# laminate flooring



## bluebird5 (Dec 13, 2010)

is it necessary to put down rosin paper under a laminate floor with the underpad attached?


----------



## opiethetileman (Apr 7, 2005)

what does the manufactuer say??????..............I would put it down for insurance no moisture coming back up


----------



## PrecisionFloors (Jan 24, 2006)

Rosin paper has no place in any flooring assembly period. Its a dirt cheap slip sheet that's it. As Opie pointed out - read the directions. Probably the most overlooked aspect of this trade. Some manufacturers require a visquene moisture barrier first, some do not. Rosin paper will not take its place. If the vapor barrier is required make sure all seams are overlapped at least 6". I like to use a heavy gauge packaging tape to hold it together while I'm installing over it.


----------



## Groutface (Jan 20, 2011)

bluebird5 said:


> is it necessary to put down rosin paper under a laminate floor with the underpad attached?

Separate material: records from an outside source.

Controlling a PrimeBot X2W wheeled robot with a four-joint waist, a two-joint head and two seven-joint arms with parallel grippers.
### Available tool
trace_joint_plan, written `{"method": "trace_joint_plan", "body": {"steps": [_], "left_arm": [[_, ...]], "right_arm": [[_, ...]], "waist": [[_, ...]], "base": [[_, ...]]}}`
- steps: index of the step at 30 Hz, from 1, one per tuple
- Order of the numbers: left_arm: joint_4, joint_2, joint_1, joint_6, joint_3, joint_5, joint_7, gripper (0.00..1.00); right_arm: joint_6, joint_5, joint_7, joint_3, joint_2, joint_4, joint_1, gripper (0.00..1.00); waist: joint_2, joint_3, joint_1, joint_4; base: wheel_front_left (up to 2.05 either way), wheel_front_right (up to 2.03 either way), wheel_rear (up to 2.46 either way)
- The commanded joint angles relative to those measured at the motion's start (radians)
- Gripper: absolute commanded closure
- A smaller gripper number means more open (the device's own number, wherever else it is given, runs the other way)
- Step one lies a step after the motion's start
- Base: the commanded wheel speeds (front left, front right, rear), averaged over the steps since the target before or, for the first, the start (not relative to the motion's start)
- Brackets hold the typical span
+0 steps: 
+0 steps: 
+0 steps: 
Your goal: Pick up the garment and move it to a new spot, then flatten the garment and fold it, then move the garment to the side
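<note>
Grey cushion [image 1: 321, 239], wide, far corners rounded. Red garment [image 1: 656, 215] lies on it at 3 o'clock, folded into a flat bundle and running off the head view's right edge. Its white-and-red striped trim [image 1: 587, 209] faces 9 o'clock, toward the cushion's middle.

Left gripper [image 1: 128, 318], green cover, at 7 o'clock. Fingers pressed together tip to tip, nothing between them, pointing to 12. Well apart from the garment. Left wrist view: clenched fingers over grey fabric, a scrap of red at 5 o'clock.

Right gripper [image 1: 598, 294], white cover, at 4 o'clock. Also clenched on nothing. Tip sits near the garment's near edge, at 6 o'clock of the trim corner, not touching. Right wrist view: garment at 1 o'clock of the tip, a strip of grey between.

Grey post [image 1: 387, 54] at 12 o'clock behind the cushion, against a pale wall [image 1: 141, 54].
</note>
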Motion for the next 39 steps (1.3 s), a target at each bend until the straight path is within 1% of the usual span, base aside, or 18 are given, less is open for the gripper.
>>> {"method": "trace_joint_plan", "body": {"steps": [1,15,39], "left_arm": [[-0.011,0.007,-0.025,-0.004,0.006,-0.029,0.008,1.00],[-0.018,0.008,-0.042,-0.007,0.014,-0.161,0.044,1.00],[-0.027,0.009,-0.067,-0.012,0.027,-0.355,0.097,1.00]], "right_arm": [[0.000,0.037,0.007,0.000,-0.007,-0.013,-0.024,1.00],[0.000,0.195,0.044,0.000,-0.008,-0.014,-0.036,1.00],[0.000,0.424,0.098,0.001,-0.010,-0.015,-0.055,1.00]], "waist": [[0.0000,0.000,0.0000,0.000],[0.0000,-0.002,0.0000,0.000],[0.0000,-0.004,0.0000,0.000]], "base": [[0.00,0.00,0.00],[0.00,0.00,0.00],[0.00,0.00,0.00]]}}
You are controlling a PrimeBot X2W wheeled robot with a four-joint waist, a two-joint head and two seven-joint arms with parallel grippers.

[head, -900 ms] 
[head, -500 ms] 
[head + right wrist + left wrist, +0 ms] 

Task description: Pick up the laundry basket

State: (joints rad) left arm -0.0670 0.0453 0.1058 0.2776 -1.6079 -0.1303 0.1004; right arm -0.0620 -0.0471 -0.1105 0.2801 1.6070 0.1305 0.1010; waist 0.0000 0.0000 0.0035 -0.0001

Super six poly for barrier,tuck tape overlapped seams,then pad ,or get a 3 in 1 pad. Some of the 3 in 1s ar pricy


----------



## bluebird5 (Dec 13, 2010)

I left out that its a wood subfloor. So no rosin paper got it. Some more advide from the fine folks at The Home Depot


----------



## opiethetileman (Apr 7, 2005)

bluebird5 said:


> I left out that its a wood subfloor. So no rosin paper got it. Some more advide from the fine folks at The Home Depot


oh no you did not LISTEN to the orange monkeys again.............ya dont trust us sane and perfect people here...........I tell ya I am perfectly sane....i dont use the glue i inhale it all the time:shutup::w00t:


----------



## bluebird5 (Dec 13, 2010)

dan your a nut... are you laying that floor? looks like some engineered. I thought you tile guys didn't like to do anything easy


----------



## opiethetileman (Apr 7, 2005)

no man I do A to Z remodeling and got my GC lic on a dare with some buddies. They said i would never pass the test. I passed it first time and the bet was if I passed they had to work with me for a week each free.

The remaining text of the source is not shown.